Work to be completed
Once the line containing "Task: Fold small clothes" is found in the entries below, restate it and each following line word for word, stopping after the line containing "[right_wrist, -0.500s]".

(Given entries begins)

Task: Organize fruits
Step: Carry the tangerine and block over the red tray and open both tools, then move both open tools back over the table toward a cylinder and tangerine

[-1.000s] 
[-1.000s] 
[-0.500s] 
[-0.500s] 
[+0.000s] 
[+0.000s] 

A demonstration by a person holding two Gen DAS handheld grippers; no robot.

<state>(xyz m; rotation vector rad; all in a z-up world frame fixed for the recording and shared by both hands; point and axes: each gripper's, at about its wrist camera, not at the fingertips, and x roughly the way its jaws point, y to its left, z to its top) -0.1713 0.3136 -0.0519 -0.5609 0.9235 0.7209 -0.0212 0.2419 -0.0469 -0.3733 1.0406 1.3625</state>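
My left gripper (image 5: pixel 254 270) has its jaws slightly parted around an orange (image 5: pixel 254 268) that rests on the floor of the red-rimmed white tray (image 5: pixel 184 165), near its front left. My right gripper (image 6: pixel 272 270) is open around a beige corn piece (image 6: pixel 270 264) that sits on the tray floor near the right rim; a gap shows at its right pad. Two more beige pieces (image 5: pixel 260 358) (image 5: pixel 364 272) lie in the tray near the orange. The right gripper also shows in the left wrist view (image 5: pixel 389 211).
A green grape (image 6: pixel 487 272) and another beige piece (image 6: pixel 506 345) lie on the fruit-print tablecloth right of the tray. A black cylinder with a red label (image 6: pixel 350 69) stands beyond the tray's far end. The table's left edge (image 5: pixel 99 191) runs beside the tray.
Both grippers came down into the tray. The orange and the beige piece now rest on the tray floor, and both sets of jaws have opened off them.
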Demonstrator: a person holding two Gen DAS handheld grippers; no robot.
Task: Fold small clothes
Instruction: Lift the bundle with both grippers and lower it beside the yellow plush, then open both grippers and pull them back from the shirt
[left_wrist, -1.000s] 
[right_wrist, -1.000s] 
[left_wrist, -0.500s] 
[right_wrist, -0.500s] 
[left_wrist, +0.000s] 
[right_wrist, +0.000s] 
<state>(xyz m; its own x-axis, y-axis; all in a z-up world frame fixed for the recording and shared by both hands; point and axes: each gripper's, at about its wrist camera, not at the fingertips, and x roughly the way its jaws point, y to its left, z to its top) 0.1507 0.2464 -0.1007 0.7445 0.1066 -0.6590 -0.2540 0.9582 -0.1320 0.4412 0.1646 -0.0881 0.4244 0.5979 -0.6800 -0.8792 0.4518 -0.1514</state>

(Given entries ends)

Response
Task: Fold small clothes
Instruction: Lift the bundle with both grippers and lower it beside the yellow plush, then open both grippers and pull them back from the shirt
[left_wrist, -1.000s] 
[right_wrist, -1.000s] 
[left_wrist, -0.500s] 
[right_wrist, -0.500s] 

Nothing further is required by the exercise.